Blackpool 2, Birmingham City 2 - Colin Tattum's big match verdict

AFTER relegation from the Premier League, Blackpool lost 15 players.

The turnover at Blues – ins and outs – totalled 37, and there was the change in manager and coaching staff.

It’s never easy to regroup in the Championship, not least when financial problems exact a vice-like grip, as in Blues’ case.

But both Saturday protagonists are making a decent go of trying to bounce straight back.

And they are attempting to do it in a way that has the accent on opening up the opposition rather than stifling and suffocating them.

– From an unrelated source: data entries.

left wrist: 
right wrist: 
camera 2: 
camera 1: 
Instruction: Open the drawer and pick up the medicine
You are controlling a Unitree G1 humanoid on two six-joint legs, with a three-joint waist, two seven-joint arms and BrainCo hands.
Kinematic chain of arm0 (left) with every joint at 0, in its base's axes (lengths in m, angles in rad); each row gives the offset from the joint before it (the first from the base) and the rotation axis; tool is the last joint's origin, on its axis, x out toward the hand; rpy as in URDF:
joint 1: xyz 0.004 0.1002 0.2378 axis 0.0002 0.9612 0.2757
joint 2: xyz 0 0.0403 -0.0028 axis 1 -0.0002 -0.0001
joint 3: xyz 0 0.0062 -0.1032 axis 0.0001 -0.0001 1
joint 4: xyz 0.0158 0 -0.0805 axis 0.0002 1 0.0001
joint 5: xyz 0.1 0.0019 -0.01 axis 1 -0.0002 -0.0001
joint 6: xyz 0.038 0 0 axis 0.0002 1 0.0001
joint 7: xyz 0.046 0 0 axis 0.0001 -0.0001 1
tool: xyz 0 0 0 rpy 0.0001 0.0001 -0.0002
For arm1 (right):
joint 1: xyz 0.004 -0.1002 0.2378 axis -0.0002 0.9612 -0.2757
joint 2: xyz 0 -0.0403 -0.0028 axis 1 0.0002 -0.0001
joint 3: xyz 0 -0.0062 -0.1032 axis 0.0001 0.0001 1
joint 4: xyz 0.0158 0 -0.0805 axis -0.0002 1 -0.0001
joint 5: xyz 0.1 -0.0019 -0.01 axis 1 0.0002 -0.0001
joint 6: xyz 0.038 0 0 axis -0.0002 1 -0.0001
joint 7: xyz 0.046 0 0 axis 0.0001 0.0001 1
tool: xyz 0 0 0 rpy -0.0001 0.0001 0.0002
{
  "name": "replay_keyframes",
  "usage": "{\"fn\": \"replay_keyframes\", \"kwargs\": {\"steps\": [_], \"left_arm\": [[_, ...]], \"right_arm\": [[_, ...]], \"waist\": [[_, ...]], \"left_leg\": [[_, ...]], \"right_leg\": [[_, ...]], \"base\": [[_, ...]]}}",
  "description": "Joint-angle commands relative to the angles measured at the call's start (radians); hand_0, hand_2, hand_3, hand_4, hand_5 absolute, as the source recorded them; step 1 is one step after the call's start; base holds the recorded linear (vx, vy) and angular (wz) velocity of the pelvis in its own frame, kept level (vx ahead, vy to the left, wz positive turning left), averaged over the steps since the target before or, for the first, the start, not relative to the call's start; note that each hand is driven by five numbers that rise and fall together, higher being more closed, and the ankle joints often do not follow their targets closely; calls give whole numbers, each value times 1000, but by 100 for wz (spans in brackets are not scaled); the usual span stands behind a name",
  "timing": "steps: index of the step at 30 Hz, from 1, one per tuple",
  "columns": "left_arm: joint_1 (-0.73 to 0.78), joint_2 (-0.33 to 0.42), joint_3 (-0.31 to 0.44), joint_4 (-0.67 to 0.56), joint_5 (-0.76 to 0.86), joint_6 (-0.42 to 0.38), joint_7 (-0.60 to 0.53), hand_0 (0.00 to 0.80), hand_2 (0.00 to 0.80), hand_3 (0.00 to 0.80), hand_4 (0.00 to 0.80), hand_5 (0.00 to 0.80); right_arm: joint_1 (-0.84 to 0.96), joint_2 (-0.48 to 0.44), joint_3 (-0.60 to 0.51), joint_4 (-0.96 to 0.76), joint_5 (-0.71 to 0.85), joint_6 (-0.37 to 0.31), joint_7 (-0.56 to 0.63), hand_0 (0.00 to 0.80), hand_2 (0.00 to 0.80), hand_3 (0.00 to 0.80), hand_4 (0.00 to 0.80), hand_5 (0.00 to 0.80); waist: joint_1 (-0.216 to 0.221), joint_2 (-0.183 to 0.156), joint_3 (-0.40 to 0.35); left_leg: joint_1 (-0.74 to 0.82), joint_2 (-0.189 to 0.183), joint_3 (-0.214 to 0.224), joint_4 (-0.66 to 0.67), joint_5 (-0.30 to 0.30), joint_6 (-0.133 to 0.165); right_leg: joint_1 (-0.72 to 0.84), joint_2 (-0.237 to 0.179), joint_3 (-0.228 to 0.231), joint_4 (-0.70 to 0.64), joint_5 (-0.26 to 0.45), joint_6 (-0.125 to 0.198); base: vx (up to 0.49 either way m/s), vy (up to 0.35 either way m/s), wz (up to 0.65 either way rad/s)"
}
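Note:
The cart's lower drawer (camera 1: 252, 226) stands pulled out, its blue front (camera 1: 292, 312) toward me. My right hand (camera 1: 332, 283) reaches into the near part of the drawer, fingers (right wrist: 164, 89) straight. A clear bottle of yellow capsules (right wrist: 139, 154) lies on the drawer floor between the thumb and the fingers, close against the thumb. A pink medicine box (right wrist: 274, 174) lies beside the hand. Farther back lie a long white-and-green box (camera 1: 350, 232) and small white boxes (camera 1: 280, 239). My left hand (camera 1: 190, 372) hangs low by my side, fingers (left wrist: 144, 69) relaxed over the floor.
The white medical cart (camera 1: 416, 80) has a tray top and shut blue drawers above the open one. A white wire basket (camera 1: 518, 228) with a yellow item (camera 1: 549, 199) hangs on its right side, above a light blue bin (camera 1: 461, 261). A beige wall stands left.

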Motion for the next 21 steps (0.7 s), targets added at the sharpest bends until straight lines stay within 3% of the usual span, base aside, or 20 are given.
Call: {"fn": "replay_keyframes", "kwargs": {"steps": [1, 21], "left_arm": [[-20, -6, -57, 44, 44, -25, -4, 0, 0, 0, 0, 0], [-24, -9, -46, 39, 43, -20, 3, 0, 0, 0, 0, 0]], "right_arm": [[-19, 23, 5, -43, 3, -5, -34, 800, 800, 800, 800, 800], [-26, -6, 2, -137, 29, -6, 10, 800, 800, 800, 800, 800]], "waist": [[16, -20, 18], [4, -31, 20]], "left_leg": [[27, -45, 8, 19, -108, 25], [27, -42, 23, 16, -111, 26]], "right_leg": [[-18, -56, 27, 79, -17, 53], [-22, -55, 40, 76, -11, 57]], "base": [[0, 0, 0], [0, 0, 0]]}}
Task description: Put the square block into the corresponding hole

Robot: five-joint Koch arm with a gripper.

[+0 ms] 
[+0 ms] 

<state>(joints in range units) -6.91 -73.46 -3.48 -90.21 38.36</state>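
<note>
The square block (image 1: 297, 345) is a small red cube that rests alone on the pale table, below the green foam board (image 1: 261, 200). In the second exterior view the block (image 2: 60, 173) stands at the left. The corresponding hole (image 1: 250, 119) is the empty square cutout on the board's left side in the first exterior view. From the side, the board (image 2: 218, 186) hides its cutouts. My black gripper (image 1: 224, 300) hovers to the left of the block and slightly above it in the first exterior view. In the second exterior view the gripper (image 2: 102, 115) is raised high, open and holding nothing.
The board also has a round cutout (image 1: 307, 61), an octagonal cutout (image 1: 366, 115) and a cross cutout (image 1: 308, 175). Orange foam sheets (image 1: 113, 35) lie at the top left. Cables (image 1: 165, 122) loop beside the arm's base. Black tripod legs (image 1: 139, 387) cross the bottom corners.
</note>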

Ian Holloway said in the lead-up to the game that his Seasiders have gradually got to grips with themselves and the league again after a remodelling.

And the point took them into the Championship play-off zone, with Blues hot in pursuit.

Chris Hughton has had a much harder task in retooling Blues, and balancing the domestic demands with the enjoyable Europa League jaunt.

You sensed from Saturday that both sides should be there or thereabouts come the shake-up in May.

And arguably with a little more fine-tuning – and no transfer window bomb exploding in January – Blues could well be in even better shape when the business end of the campaign arrives.

They could easily have won at Bloomfield Road, where Blackpool have collected five of their seven victories so far.

They were at times severely tested by Blackpool’s movement and their manner of finding angles for runners from deep, the sides or down the middle.

An intricate, problematic side, that like to stretch opponents, Blackpool on their own patch are difficult to nail.

Yet Blues weren’t too far away from doing so.

There were a couple more missed sitters and had Matt Gilks not thwarted Marlon King’s close-range header 11 minutes before King scored, Blues could have been in a real position of strength.